- Material provided
+---+

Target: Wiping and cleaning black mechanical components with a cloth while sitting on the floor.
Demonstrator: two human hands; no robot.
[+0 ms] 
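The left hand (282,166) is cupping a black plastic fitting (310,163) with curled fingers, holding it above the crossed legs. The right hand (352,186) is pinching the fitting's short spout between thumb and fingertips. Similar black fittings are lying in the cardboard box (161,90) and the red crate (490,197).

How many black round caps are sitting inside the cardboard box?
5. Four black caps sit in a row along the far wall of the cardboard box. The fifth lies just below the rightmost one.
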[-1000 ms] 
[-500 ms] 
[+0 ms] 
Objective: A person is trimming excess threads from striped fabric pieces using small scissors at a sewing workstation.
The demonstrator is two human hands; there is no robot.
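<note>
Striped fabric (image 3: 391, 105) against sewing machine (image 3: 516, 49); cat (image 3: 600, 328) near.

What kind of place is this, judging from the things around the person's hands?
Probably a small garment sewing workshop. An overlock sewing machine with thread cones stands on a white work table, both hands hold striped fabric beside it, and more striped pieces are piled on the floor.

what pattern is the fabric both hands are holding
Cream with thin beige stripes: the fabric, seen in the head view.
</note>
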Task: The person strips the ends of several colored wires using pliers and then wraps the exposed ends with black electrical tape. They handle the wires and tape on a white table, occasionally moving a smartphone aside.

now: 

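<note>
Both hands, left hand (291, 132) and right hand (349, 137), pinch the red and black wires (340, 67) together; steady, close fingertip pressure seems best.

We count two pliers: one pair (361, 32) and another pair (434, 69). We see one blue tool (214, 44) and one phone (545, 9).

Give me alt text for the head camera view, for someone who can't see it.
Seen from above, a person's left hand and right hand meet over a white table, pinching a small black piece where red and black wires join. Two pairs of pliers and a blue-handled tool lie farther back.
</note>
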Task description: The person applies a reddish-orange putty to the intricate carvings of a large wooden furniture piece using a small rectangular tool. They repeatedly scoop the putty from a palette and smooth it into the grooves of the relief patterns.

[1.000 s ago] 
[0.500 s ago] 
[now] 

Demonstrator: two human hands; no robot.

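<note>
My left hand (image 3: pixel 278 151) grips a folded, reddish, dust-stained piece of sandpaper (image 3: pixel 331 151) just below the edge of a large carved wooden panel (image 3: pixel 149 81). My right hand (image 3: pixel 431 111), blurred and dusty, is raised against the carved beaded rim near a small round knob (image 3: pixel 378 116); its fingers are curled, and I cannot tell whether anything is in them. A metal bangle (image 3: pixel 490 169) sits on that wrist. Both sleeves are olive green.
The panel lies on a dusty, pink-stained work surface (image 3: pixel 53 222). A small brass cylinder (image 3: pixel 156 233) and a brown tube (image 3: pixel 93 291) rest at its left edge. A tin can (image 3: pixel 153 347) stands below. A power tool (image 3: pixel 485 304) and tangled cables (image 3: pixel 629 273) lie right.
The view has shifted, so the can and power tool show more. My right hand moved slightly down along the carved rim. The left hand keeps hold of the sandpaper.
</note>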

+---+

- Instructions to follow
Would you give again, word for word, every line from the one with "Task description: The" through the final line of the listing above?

- Your solution
Task description: The person applies a reddish-orange putty to the intricate carvings of a large wooden furniture piece using a small rectangular tool. They repeatedly scoop the putty from a palette and smooth it into the grooves of the relief patterns.

[1.000 s ago] 
[0.500 s ago] 
[now] 

Demonstrator: two human hands; no robot.

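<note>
My left hand (image 3: pixel 278 151) grips a folded, reddish, dust-stained piece of sandpaper (image 3: pixel 331 151) just below the edge of a large carved wooden panel (image 3: pixel 149 81). My right hand (image 3: pixel 431 111), blurred and dusty, is raised against the carved beaded rim near a small round knob (image 3: pixel 378 116); its fingers are curled, and I cannot tell whether anything is in them. A metal bangle (image 3: pixel 490 169) sits on that wrist. Both sleeves are olive green.
The panel lies on a dusty, pink-stained work surface (image 3: pixel 53 222). A small brass cylinder (image 3: pixel 156 233) and a brown tube (image 3: pixel 93 291) rest at its left edge. A tin can (image 3: pixel 153 347) stands below. A power tool (image 3: pixel 485 304) and tangled cables (image 3: pixel 629 273) lie right.
The view has shifted, so the can and power tool show more. My right hand moved slightly down along the carved rim. The left hand keeps hold of the sandpaper.
</note>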

There's nothing left to add to the answer.